### About this exercise
The response must contain every line from the records below that has "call".

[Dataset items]
*** Begin section ***

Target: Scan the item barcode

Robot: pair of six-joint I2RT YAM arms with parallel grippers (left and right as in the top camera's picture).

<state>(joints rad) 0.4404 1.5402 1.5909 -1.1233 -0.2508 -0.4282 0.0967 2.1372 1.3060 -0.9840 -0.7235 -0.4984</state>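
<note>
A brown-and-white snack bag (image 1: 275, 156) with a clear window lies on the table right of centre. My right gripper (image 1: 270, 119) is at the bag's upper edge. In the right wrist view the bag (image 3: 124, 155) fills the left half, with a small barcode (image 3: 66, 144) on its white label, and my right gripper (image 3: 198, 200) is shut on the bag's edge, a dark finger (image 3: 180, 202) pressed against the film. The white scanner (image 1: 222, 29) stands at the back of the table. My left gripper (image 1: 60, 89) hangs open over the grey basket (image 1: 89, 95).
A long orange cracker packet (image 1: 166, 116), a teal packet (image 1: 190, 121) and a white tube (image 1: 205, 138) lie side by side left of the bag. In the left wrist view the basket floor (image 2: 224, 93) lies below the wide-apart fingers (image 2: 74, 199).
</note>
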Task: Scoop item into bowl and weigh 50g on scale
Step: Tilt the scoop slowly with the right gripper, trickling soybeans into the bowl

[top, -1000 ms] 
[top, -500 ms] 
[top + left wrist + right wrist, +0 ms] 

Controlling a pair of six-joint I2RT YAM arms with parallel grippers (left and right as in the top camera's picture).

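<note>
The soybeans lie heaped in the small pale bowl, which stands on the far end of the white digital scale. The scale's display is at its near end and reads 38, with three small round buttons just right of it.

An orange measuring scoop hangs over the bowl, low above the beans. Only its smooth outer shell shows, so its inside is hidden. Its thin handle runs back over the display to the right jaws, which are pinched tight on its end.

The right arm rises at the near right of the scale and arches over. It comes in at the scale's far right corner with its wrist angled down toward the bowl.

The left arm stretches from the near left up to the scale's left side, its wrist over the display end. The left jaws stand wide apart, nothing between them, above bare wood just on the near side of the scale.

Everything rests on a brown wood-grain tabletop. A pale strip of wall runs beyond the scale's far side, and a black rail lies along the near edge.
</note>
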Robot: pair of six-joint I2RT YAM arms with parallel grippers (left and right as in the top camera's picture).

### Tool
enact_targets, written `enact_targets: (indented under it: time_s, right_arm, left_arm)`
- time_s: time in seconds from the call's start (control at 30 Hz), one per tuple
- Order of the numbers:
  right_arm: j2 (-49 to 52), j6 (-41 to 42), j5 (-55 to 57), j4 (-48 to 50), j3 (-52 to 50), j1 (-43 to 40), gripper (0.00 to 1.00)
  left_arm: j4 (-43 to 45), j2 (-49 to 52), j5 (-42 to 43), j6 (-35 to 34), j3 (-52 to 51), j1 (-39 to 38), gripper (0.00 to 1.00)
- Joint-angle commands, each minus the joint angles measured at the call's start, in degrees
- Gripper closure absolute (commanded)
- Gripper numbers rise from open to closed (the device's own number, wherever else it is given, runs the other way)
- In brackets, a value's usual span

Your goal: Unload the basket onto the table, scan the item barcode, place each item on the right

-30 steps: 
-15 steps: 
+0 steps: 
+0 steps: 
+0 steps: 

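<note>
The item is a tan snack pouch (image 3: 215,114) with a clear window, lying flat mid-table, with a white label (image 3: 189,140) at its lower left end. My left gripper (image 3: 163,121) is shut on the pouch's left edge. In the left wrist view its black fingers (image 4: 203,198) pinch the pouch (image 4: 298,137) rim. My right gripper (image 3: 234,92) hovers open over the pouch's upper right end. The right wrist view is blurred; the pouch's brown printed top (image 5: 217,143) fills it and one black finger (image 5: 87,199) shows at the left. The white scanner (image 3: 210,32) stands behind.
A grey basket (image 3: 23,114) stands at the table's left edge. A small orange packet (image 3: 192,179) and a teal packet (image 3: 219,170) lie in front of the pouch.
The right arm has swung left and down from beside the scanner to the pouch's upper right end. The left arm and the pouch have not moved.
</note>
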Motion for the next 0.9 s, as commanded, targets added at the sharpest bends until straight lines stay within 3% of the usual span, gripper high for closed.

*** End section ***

### Response
- time_s: time in seconds from the call's start (control at 30 Hz), one per tuple
- Joint-angle commands, each minus the joint angles measured at the call's start, in degrees

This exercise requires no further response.